Onset of action: Losartan is rapidly absorbed, with peak plasma concentrations of the parent drug reached approximately 1 hour after dosing and the active metabolite (E‑3174) peaking at 3 to 4 hours. The antihypertensive effect begins within hours of the first dose, but clinically meaningful reductions in blood pressure are typically observed within 1 to 2 weeks, with full therapeutic effect achieved by 3 to 6 weeks.

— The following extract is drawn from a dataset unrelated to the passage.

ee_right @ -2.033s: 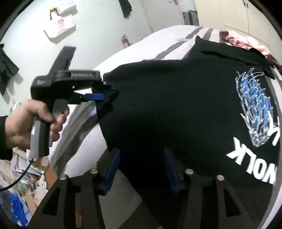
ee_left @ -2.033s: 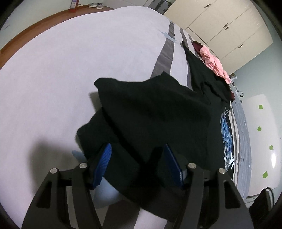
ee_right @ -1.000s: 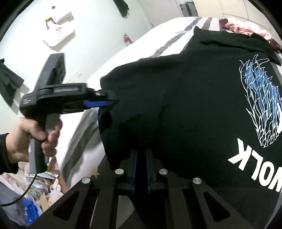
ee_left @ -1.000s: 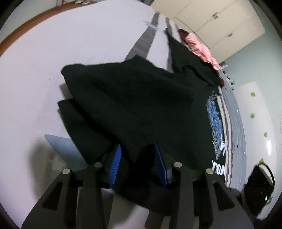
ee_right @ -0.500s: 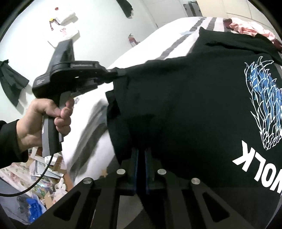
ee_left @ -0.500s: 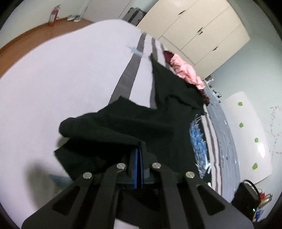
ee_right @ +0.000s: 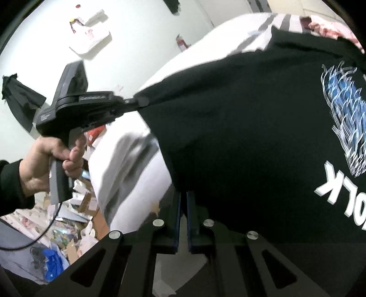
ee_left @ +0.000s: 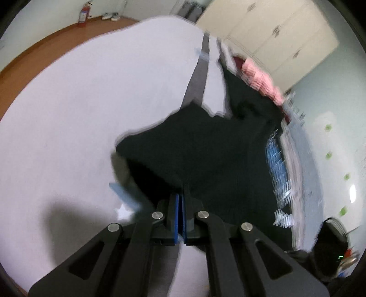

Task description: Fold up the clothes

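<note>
A black T-shirt (ee_right: 251,118) with a blue-and-white print and white letters lies over the white bed (ee_left: 91,102). My left gripper (ee_left: 181,196) is shut on the shirt's edge, its blue pads pressed together on the cloth; the black T-shirt (ee_left: 205,155) stretches away from it, blurred. In the right wrist view the same left gripper (ee_right: 141,100), held by a hand (ee_right: 45,160), pulls a corner taut above the bed. My right gripper (ee_right: 183,196) is shut on the shirt's lower hem close to the camera.
Pink clothing (ee_left: 260,80) lies at the far end of the bed by cream wardrobe doors (ee_left: 274,38). A red fire extinguisher (ee_left: 83,13) stands on the wooden floor. Boxes and clutter (ee_right: 68,228) sit on the floor beside the bed.
The left gripper closed on the shirt's edge and lifted it, drawing the cloth taut. The right gripper stayed shut on the hem with little movement.
</note>
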Demonstrator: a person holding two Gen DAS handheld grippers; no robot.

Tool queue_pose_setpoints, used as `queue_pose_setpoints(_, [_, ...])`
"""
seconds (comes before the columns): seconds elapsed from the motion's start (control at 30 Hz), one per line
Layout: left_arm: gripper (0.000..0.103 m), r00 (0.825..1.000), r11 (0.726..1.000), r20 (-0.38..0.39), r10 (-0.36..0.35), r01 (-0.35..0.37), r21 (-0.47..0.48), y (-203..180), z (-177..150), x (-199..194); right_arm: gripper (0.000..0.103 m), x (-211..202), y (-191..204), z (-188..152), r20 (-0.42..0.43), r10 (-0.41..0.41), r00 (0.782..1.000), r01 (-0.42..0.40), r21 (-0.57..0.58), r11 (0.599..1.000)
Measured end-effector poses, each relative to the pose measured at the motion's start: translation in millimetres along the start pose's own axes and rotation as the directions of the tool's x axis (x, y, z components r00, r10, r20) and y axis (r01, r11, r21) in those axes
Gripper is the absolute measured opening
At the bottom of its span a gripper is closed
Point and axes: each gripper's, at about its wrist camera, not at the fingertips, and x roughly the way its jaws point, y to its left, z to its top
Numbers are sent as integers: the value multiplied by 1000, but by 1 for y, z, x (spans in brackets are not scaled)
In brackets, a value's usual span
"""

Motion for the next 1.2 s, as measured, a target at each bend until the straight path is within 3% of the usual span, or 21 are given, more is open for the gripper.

Duration of action: Approximately 24 hours with once‑daily dosing. The active metabolite E‑3174 has a half‑life of 6 to 9 hours and contributes substantially to the sustained 24‑hour blood‑pressure‑lowering effect.

Alcohol recommendation: Alcohol consumption should be limited during treatment with Cozaar. Drinking alcohol may lower blood pressure further, causing dizziness or light‑headedness, and excessive alcohol intake can raise blood pressure, counteracting the therapeutic effect of the medication.

Most common side effects: Dizziness, upper respiratory tract infection, nasal congestion, and back pain. Other commonly reported effects include fatigue, diarrhoea, and transient, mild hypotension. In general, losartan is very well tolerated, and the incidence of dry cough—a common side effect of ACE inhibitors—is similar to placebo.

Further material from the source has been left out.